However, even with Deferred Rendering, iterating over all 1,000 point lights per pixel is unnecessary. Most pixels are only influenced by a small subset of lights—often just one or two. This is where Clustered Rendering comes in. Clustered Rendering improves efficiency by dividing the scene into a 3D grid of clusters, allowing us to quickly determine which lights affect which parts of the scene. Importantly, Clustered Rendering works with both Forward Rendering and Deferred Rendering, making it a versatile and powerful optimization technique.

How Clustered Rendering Works

The technique I present here is adapted from the book Mastering Graphics Programming with Vulkan.

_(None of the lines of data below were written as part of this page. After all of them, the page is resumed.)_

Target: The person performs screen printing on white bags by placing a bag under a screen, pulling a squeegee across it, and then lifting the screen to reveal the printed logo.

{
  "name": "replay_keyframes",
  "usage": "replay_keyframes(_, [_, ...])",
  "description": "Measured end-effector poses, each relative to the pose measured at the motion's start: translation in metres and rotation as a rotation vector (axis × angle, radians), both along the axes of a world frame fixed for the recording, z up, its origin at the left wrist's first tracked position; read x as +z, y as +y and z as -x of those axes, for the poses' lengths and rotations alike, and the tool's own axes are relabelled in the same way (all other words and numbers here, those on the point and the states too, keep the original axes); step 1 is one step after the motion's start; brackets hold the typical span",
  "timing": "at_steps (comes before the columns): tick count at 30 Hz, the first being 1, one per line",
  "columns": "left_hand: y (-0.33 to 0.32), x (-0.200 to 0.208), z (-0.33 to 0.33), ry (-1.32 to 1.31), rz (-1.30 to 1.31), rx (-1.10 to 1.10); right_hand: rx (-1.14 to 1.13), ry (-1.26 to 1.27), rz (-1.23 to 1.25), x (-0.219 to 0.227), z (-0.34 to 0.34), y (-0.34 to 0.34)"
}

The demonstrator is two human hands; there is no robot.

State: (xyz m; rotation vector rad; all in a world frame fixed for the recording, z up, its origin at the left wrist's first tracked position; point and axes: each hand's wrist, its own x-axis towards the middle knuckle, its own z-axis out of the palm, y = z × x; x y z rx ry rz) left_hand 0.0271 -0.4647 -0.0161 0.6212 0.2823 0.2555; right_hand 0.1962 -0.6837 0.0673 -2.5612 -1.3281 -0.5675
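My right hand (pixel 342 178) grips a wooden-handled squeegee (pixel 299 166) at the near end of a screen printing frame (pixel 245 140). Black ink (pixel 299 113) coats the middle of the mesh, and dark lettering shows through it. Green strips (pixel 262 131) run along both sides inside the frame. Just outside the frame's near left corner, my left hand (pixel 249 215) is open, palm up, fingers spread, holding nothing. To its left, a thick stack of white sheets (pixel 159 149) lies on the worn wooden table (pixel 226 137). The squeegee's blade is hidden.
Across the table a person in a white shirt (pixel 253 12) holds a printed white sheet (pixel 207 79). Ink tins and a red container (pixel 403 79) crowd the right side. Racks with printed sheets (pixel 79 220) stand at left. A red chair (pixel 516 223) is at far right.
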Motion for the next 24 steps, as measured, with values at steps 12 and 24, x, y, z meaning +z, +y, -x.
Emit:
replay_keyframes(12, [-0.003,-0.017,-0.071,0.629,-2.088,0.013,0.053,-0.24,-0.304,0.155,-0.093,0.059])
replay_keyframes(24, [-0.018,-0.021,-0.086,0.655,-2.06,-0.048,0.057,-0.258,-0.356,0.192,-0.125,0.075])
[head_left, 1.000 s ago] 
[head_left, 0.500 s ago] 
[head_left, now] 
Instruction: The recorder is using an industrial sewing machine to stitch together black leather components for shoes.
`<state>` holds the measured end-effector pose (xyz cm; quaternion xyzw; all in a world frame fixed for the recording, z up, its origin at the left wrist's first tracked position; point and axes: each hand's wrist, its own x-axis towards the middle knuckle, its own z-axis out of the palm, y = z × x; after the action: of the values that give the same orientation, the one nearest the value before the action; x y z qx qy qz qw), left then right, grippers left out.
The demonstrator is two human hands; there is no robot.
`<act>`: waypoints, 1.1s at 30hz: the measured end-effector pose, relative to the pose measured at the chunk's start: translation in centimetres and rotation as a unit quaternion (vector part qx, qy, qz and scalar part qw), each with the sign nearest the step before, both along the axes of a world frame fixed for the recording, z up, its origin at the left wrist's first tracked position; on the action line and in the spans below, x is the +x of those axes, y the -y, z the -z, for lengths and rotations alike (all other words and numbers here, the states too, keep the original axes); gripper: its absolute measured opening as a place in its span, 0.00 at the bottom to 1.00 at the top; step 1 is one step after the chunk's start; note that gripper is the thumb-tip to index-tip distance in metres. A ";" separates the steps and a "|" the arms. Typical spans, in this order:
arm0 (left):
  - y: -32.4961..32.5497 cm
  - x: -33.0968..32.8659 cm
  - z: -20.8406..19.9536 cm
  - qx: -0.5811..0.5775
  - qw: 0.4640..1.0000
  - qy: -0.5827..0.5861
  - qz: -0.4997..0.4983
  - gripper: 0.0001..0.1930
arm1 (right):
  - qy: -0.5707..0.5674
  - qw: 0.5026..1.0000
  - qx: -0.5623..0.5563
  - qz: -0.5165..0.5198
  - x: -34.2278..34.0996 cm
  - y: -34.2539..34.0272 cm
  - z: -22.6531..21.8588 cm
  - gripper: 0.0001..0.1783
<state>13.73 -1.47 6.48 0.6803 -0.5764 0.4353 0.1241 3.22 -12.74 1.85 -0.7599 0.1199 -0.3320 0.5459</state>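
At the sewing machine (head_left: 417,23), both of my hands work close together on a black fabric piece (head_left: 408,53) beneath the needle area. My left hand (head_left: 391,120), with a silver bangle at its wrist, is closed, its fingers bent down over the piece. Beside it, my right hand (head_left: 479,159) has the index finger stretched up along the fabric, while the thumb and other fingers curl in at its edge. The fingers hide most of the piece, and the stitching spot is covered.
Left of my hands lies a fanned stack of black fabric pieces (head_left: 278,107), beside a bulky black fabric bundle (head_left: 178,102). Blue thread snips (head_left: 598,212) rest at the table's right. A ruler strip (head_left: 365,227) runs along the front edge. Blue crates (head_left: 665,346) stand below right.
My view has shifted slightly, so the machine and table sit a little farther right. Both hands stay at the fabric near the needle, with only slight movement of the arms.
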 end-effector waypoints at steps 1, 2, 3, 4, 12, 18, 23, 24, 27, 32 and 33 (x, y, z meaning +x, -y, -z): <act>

I highly recommend this book as it provides a wealth of valuable information on advanced graphics programming. The technique was originally introduced in an Presentation from Activision about Call of Duty, which also includes insights on making the algorithm more efficient. However, this blog post will focus on implementing the basic technique.

In this article, I’ll explain and demonstrate the code I used in my game engine to implement Clustered Rendering within a Deferred Rendering setting. Note that there are various ways to implement Clustered Rendering—what I’ll show here is just one possible approach.

Clustered Forward Rendering works by dividing the camera’s view frustum (the region of space visible to the camera) into a voxel-like structure. A voxel is essentially a 3D pixel, representing a small volume in space.

The following picture shows the tiles. Every tile has a different color. Note, that the background/skybox isn’t tiled. That is because it doesn’t get shaded in a different way.

Tiles

The process can be broken down into the following steps:

The frustum is divided along the depth direction (usually the Z-axis in OpenGL) into discrete sections called Bins. For example, we might divide the frustum into 16 bins.
The screen is further divided into a grid of Tiles, where each tile represents a block of pixels. A common choice is tiles of size 8x8 pixels.
Each region within the frustum can be uniquely identified by a combination of a Tile and a Bin.
Each point light is assigned a radius, which defines the maximum area it can influence. By comparing the position and radius of each point light to the tiles and bins, we can determine which parts of the frustum each light affects.
When shading a pixel, we determine which tile and bin it belongs to, then look up the point lights that influence that specific region. As a result, we only need to iterate over the relevant point lights for each pixel, significantly reducing computational overhead.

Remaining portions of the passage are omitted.